### [PROBLEM]
As the answer, set down the lines below from the one containing "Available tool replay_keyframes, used" through the one containing "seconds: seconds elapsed", exactly and inclusively, and no others.

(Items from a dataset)
___

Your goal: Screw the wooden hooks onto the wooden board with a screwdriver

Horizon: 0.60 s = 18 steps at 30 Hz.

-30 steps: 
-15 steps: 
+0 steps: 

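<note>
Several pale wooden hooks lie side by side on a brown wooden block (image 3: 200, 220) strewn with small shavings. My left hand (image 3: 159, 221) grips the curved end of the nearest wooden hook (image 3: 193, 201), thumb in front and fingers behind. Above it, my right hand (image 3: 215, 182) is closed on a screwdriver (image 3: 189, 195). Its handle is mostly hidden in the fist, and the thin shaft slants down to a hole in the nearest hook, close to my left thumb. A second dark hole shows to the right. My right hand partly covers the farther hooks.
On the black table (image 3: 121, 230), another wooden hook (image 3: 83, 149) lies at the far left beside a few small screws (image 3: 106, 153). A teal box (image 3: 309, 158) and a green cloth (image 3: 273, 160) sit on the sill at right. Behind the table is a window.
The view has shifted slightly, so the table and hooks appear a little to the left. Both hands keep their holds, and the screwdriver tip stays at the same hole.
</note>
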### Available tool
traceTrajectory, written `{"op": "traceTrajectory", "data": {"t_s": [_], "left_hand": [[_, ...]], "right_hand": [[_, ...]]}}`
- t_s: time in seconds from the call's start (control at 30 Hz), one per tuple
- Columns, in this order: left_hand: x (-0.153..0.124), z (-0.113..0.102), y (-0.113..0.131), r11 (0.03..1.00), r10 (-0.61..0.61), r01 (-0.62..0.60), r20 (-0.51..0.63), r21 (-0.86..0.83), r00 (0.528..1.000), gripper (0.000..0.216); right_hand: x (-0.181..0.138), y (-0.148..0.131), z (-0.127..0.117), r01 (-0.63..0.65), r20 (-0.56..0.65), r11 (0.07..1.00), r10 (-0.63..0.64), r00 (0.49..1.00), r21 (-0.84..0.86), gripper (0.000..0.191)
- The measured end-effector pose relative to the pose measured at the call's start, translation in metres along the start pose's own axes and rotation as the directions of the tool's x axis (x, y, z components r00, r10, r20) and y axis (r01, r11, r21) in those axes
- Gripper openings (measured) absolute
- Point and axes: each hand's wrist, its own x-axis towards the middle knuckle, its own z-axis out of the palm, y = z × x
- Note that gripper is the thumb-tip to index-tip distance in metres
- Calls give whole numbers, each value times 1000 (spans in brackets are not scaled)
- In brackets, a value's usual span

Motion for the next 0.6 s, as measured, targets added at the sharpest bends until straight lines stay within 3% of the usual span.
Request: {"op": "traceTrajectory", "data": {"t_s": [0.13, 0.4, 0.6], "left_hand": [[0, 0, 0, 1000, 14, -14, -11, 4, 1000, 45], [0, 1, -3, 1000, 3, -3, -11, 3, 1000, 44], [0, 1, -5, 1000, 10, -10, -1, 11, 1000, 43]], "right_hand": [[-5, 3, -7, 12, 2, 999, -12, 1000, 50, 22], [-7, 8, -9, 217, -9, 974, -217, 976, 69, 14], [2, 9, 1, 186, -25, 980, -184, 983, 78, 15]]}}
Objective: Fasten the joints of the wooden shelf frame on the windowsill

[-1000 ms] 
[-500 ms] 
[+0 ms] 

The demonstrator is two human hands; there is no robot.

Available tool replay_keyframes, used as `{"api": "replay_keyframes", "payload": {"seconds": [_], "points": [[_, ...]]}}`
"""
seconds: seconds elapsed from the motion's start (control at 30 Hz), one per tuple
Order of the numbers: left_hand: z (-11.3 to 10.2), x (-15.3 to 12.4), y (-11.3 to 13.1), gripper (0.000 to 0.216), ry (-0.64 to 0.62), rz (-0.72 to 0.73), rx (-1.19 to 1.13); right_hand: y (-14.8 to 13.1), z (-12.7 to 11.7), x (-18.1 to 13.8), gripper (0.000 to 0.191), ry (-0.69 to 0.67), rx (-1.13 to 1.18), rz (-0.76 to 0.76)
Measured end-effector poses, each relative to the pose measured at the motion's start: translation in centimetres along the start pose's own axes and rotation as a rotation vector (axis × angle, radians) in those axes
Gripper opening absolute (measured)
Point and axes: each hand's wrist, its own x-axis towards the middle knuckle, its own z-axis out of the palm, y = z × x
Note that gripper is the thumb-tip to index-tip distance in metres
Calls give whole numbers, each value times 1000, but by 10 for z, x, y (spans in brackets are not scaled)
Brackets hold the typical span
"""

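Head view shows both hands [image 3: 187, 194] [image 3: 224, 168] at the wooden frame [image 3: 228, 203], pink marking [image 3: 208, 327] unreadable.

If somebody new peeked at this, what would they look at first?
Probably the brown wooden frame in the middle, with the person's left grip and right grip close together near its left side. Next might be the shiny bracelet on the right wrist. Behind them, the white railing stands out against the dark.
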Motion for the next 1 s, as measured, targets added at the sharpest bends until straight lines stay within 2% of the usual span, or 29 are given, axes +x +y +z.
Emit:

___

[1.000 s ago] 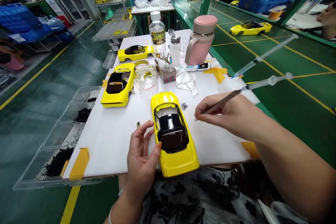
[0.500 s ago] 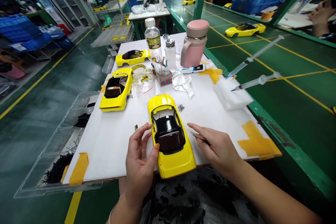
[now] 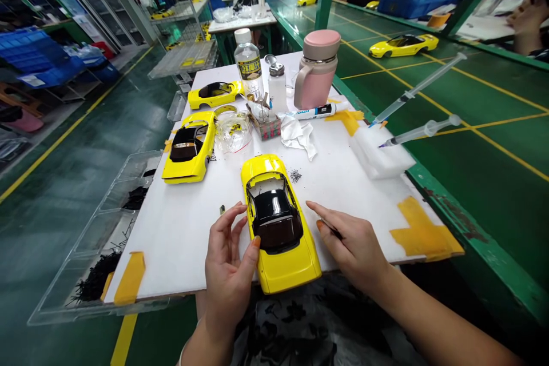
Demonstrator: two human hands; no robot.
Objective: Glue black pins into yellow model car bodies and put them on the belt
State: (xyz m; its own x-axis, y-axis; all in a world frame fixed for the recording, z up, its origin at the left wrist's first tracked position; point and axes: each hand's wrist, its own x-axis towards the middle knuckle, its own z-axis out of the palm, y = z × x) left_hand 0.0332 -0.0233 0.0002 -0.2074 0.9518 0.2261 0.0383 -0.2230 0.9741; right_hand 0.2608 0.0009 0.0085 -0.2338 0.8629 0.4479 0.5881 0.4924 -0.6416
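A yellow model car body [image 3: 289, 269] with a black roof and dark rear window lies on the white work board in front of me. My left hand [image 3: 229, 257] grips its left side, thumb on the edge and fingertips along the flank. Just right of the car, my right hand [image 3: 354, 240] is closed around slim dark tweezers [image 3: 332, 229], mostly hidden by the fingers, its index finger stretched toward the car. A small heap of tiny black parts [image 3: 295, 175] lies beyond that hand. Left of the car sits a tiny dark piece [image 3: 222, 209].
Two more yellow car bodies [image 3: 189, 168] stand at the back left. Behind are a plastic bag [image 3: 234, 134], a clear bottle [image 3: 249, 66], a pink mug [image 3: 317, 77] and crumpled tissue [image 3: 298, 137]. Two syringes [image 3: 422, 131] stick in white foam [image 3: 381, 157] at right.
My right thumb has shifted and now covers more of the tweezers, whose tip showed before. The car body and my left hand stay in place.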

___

### [REPLY]
Available tool replay_keyframes, used as `{"api": "replay_keyframes", "payload": {"seconds": [_], "points": [[_, ...]]}}`
"""
seconds: seconds elapsed from the motion's start (control at 30 Hz), one per tuple

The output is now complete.